__Assignment__.
Go through the data and copy each line where the string "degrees" appears.

*** Dataset extract

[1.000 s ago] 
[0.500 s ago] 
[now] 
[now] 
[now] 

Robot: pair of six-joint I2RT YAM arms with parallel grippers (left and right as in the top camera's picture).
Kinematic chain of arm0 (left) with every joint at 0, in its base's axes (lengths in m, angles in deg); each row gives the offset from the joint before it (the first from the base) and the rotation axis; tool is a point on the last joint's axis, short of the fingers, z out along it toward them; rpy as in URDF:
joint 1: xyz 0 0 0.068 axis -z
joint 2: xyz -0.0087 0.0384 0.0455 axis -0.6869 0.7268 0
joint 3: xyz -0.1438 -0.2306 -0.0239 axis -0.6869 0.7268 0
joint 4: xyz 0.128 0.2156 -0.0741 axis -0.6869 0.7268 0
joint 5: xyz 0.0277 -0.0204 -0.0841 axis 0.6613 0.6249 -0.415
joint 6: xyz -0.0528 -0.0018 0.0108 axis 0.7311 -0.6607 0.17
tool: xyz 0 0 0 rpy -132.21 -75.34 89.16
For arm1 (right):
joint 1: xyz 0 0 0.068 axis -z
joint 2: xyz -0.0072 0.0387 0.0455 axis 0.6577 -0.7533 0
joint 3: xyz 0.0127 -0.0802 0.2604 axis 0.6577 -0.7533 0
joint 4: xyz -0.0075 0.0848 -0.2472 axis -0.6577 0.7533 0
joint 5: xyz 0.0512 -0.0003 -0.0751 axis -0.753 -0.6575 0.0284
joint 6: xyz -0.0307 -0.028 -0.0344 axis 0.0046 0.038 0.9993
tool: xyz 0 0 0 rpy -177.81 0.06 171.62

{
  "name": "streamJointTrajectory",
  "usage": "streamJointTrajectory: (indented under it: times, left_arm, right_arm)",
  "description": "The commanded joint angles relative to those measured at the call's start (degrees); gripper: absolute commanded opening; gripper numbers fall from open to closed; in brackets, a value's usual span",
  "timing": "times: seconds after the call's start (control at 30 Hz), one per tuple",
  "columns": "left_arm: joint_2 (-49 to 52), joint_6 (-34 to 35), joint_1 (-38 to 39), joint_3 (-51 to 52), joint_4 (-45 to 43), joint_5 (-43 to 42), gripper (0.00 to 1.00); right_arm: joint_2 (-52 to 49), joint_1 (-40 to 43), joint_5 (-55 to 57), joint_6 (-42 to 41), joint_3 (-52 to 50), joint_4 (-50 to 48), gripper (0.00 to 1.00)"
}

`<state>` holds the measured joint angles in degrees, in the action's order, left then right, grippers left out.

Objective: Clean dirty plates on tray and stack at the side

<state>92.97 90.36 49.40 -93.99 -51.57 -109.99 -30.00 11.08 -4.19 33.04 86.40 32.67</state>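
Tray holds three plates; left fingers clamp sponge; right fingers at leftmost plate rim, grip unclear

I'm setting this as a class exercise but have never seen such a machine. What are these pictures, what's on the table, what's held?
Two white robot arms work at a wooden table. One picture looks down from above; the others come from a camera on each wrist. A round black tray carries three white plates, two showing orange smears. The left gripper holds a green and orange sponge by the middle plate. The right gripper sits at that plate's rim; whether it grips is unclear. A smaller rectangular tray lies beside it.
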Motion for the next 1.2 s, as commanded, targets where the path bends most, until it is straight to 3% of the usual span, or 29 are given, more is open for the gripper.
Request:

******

__Solution for this exercise__.
  "description": "The commanded joint angles relative to those measured at the call's start (degrees); gripper: absolute commanded opening; gripper numbers fall from open to closed; in brackets, a value's usual span",
`<state>` holds the measured joint angles in degrees, in the action's order, left then right, grippers left out.

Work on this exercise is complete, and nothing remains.